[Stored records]

——

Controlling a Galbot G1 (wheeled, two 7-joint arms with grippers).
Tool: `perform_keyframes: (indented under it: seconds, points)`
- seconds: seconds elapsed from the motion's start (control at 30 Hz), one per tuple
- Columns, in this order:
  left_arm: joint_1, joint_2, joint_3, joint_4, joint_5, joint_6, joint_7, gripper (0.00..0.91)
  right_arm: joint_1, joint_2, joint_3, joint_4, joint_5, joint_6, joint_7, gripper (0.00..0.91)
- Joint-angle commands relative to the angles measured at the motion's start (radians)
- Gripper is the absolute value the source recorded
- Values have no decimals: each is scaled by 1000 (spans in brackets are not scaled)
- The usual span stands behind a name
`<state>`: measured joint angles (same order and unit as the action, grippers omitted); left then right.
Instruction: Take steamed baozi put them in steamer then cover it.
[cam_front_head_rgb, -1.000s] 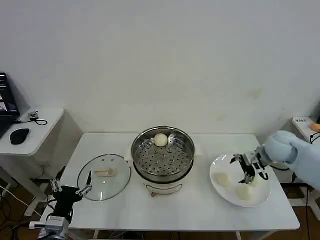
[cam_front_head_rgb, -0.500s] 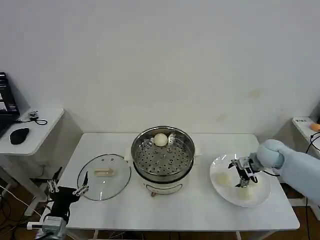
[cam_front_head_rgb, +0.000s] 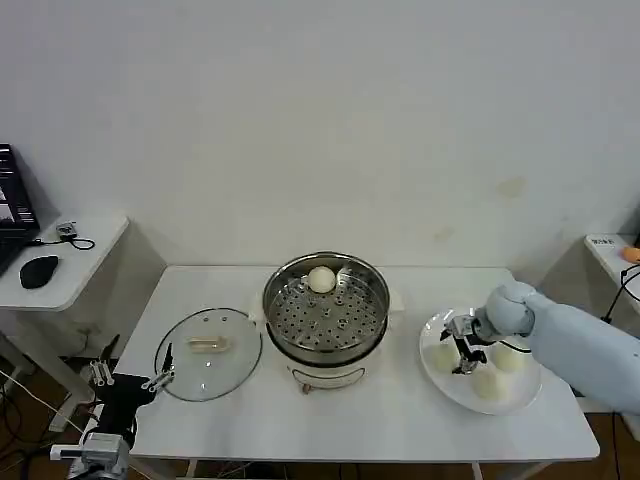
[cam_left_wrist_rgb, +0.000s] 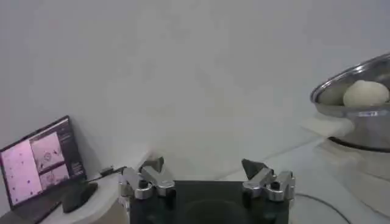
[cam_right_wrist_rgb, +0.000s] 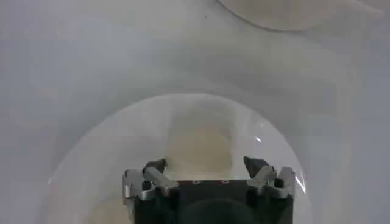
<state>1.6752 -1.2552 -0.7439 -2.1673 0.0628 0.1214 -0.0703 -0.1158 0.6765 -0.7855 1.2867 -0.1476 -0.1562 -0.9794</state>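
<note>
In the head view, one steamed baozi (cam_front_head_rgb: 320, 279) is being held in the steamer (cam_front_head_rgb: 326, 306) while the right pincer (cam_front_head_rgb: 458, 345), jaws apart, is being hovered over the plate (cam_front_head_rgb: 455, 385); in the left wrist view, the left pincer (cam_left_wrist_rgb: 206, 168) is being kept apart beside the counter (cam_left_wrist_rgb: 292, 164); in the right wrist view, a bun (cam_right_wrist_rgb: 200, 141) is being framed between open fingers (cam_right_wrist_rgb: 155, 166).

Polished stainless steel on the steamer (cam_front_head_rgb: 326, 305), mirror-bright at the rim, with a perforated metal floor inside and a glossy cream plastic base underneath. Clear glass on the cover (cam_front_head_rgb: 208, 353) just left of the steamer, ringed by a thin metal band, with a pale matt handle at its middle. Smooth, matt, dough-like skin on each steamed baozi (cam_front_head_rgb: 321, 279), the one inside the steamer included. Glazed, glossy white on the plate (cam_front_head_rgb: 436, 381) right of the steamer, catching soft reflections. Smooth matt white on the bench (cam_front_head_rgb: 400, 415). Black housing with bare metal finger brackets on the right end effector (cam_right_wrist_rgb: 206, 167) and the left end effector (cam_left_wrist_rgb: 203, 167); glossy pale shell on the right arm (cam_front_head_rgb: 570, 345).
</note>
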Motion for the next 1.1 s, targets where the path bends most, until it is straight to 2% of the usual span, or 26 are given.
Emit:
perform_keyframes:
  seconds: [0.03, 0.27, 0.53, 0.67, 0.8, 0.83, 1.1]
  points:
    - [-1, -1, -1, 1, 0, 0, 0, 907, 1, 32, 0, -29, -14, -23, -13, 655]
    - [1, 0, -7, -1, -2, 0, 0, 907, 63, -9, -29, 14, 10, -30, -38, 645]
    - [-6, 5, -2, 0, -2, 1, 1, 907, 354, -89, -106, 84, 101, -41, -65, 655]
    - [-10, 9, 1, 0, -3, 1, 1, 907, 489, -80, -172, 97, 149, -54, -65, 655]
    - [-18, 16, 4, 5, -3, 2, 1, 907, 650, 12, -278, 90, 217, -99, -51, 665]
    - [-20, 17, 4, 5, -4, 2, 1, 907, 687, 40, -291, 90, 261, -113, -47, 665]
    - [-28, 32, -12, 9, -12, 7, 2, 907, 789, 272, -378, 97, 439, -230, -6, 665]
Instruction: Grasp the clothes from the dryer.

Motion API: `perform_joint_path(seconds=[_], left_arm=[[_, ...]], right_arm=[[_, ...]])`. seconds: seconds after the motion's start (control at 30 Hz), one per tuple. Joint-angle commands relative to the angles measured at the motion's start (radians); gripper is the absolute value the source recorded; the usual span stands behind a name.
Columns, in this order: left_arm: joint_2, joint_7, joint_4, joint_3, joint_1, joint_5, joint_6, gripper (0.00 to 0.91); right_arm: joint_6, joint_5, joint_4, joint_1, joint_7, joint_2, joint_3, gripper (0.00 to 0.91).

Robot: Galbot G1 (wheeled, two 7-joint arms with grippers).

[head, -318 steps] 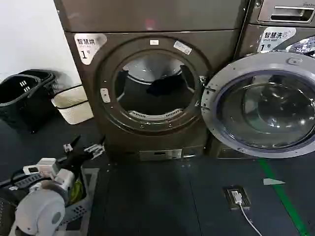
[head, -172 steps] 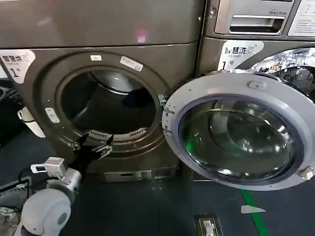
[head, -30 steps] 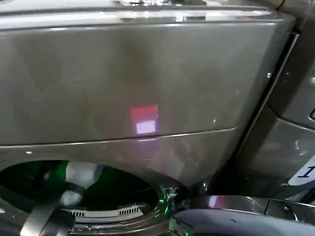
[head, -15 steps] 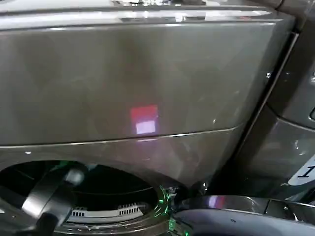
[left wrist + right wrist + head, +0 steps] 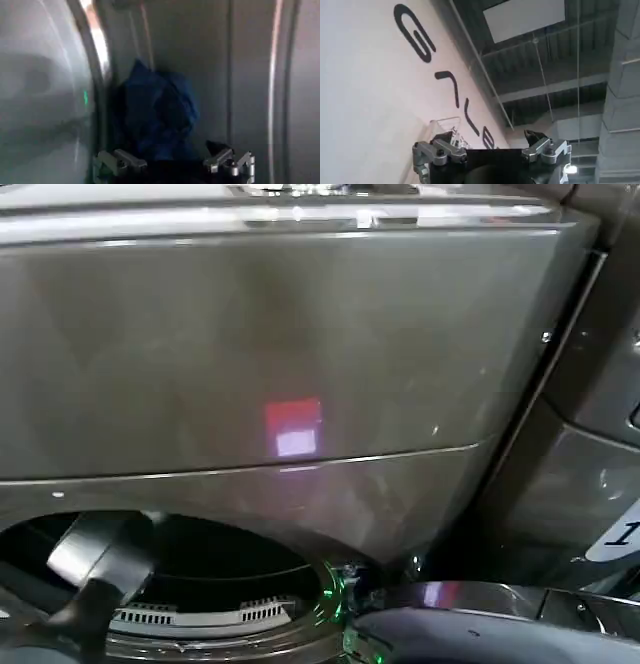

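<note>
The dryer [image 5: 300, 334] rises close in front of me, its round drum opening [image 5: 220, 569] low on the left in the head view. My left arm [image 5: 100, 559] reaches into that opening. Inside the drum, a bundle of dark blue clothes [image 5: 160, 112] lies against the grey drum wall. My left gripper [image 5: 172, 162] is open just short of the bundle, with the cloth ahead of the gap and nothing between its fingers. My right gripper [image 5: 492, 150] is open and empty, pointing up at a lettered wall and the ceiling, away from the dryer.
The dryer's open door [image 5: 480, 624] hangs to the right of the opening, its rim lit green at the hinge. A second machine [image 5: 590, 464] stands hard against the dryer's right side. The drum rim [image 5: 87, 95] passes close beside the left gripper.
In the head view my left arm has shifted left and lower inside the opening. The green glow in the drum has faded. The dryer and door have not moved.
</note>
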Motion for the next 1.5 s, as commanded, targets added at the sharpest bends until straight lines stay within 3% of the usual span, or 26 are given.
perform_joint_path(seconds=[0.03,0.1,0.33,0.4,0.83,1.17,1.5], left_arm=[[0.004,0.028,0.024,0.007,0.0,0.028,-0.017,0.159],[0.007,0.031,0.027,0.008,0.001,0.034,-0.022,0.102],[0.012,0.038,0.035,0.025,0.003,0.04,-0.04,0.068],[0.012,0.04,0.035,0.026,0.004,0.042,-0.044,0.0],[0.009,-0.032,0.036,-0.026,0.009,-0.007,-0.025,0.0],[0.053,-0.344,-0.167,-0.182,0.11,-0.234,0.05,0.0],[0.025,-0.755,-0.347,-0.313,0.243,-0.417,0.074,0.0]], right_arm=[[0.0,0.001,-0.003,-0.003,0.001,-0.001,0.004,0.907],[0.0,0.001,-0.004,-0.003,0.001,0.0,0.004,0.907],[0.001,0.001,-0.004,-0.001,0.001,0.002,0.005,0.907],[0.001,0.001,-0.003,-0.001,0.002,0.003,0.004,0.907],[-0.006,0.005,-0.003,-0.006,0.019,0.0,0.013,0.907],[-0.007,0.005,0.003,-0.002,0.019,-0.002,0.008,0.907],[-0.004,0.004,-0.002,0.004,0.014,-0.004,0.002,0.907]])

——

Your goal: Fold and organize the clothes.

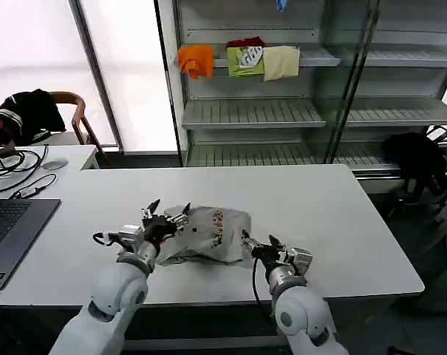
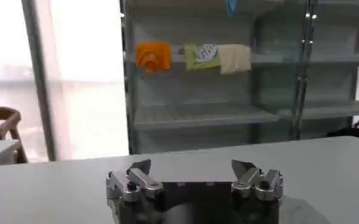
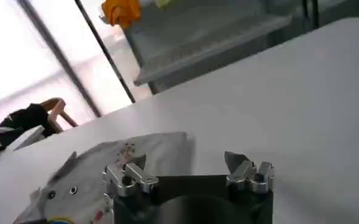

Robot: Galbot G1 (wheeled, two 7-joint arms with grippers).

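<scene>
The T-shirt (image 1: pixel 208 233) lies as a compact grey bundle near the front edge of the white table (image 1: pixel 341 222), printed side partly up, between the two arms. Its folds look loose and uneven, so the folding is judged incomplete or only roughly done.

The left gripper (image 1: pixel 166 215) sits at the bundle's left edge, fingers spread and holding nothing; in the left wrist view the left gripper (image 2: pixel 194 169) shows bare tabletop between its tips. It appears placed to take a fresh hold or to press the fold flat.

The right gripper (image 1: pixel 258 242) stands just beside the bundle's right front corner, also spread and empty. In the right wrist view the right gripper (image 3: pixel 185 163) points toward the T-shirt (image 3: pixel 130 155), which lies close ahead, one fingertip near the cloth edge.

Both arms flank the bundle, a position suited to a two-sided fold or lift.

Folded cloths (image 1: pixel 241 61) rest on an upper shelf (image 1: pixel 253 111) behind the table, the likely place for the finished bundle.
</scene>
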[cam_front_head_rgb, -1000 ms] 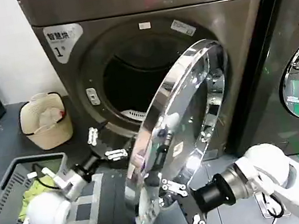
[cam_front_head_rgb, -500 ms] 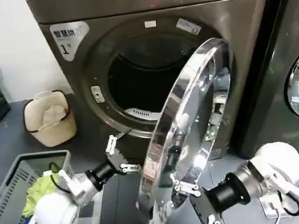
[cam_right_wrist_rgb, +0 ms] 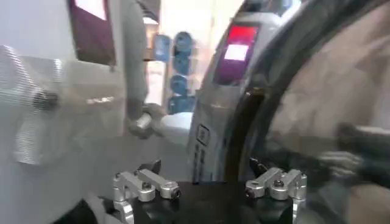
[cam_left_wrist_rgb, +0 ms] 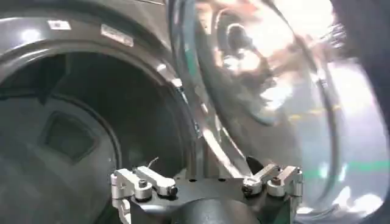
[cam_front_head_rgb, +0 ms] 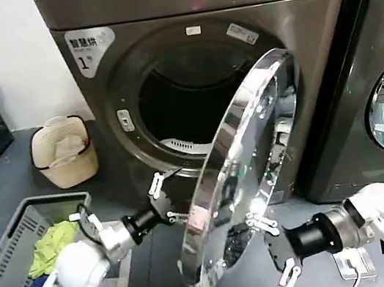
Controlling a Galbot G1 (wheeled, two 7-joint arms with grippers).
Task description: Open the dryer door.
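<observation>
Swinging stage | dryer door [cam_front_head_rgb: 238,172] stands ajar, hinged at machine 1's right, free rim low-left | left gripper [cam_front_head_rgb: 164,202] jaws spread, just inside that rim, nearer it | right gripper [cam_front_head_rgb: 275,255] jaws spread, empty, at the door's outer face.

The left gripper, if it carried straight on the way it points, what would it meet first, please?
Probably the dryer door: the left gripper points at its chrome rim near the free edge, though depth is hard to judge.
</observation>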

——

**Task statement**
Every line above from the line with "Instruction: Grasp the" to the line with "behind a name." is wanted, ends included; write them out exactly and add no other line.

**Response area**
Instruction: Grasp the clothes from the dryer.

Motion API: `perform_joint_path(seconds=[_], left_arm=[[_, ...]], right_arm=[[_, ...]])`. seconds: seconds after the motion's start (control at 30 Hz), one per tuple. Joint-angle commands relative to the angles measured at the motion's start (radians); gripper is the absolute value the source recorded; the usual span stands behind a name.

No more work is needed on this exercise.